ベイリー総裁は先週、タイムズ紙に対し、金利の方向性は「確実に下向き」だと述べた。インタビューの中でベイリー総裁は、経済にさらなる「スラック(緩み)」の兆候が現れれば、イングランド銀行は利下げを加速させると強く示唆した。
「スラック」とは、経済がフル稼働しておらず、失業率が上昇し、生産が減速しているシナリオを指します。これはディスインフレにつながると考えられており、現在予測されている通り、2026年までにインフレ率が2.0%に低下するという銀行の自信を強めるものとなるでしょう。
ポンド見通し
Economies.comでは、ベイリー総裁の発言が市場の予想ほどタカ派的でなければ、8月の利下げの可能性が高まり、ポンドにさらなる下落圧力がかかると予想している。
火曜日のアジア市場では、円は下落し、前日の対米ドルでの大幅な上昇分の一部を取り消した。これは、投資家が参院選の結果を消化している状況を反映している。一方、月曜日の祝日明けの取引再開後、日本市場全体は低調な反応を示した。
先週東京から発表されたインフレデータは価格圧力の緩和を示しており、その結果、日本銀行による7月の利上げへの期待が低下した。
価格
本日のUSD/JPY:米ドルは対円で0.25%上昇し、147.71円となりました。これは、セッション開始時の147.37円から上昇したものです。日中安値は147.20円でした。
月曜日の終値:日本の選挙で与党が敗北したことを受けて、月曜日の円はドルに対して1%近く上昇した。
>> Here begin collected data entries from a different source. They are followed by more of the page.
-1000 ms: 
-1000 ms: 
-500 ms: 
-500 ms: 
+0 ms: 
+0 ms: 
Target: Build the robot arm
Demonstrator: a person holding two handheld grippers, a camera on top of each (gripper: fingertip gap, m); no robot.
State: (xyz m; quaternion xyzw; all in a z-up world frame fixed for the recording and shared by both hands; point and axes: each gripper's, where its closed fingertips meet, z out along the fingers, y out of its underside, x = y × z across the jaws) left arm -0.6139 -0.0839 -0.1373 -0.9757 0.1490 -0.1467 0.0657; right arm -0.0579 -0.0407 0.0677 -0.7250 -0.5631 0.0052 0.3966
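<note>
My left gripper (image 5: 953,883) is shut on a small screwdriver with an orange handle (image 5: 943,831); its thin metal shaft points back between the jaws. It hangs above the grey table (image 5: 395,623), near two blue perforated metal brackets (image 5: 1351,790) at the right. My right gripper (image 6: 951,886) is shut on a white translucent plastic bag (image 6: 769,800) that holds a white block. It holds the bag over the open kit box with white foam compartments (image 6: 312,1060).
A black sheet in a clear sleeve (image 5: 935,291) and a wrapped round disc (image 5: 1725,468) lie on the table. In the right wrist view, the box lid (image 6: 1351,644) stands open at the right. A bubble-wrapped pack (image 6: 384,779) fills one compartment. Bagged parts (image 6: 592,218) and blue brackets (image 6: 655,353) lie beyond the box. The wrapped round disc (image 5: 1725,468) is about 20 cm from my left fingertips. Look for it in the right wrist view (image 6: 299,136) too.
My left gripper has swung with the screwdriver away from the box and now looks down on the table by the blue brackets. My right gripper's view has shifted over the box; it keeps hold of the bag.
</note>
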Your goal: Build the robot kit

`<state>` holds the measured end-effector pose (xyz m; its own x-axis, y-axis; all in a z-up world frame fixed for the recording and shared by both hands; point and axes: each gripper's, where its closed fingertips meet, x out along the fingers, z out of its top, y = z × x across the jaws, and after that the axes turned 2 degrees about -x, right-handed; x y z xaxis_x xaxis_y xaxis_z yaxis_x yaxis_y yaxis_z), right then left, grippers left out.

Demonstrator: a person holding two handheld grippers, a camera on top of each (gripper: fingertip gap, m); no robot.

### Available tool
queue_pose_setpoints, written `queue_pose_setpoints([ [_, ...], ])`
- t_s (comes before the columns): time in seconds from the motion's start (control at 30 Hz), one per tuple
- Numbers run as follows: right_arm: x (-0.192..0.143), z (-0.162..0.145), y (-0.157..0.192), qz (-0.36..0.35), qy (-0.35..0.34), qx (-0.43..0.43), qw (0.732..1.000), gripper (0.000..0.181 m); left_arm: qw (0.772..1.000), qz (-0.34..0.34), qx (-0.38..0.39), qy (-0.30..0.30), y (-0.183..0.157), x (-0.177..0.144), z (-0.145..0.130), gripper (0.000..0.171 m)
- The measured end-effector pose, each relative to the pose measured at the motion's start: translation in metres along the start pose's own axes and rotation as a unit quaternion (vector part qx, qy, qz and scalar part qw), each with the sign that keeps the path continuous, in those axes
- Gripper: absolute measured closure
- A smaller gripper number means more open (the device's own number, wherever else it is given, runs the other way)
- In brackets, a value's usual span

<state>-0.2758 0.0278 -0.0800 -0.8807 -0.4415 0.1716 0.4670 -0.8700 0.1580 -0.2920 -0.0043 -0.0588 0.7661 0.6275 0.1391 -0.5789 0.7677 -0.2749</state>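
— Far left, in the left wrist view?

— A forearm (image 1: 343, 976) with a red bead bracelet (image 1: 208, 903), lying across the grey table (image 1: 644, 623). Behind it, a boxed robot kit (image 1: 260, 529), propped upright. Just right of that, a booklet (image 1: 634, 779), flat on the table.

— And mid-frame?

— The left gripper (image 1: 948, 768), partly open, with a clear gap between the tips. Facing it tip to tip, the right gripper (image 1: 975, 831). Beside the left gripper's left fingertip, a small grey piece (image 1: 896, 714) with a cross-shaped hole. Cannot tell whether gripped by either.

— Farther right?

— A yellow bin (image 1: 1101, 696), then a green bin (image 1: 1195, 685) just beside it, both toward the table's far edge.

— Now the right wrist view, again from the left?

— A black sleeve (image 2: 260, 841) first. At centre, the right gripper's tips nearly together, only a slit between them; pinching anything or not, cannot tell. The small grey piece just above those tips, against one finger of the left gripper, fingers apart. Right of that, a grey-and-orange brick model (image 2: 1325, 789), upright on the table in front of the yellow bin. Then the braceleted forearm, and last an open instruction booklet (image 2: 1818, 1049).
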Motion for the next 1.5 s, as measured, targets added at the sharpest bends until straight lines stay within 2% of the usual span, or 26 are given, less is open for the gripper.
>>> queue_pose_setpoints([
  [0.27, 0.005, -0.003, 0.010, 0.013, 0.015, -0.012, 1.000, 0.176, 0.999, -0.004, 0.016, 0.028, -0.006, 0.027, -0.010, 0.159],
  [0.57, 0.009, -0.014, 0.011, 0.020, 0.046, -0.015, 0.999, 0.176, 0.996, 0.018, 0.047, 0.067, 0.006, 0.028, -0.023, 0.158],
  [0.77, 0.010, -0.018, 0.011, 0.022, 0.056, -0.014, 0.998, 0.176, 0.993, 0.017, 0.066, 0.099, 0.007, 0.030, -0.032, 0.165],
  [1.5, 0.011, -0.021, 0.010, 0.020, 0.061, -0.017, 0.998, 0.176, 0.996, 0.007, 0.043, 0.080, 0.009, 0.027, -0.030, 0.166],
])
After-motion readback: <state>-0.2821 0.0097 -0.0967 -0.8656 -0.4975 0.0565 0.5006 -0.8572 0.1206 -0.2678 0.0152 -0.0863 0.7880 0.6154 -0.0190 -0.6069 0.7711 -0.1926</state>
これは3セッションぶりの日中上昇である。
日本の参議院選挙
石破茂首相率いる自由民主党は、議席の半分が改選された参議院選挙で、248議席の過半数に必要な50議席に満たない47議席を獲得した。
結果は予想ほど悪くなく、投資家の注目は、日本がワシントンと予定通りに貿易協定を結ぶ能力と石破首相の政治的運命に移った。
自民党の敗北に対する市場の反応は控えめで、月曜日の休日明けに取引が再開された日本株は動きが限定的だった。
アナリストの解説
三菱UFJ銀行のチーフ為替ストラテジスト、ハードマン氏は「与党がさらなる敗北を回避し、石破首相が政権維持の決意を固めていることから、当初の円高の安堵感は長続きしない可能性が高い」と述べた。
同氏はさらに、「しかし、政治的不確実性の高まりにより、米国との貿易協定締結に向けた日本の取り組みが複雑化し、経済と円の双方に下振れリスクが生じる可能性がある」と付け加えた。
日銀の金利見通し
金曜日に発表されたインフレデータは、日本の6月のコアインフレ率が予想以上に鈍化したことを示しており、中央銀行に対する物価圧力が弱まっていることを示唆している。
その結果、7月に日銀が25ベーシスポイントの利上げを行うという市場予想は45%から35%に低下した。
投資家たちは現在、将来の政策引き締めの可能性を再評価するために、インフレ、雇用、賃金上昇に関するさらなるデータを待っている。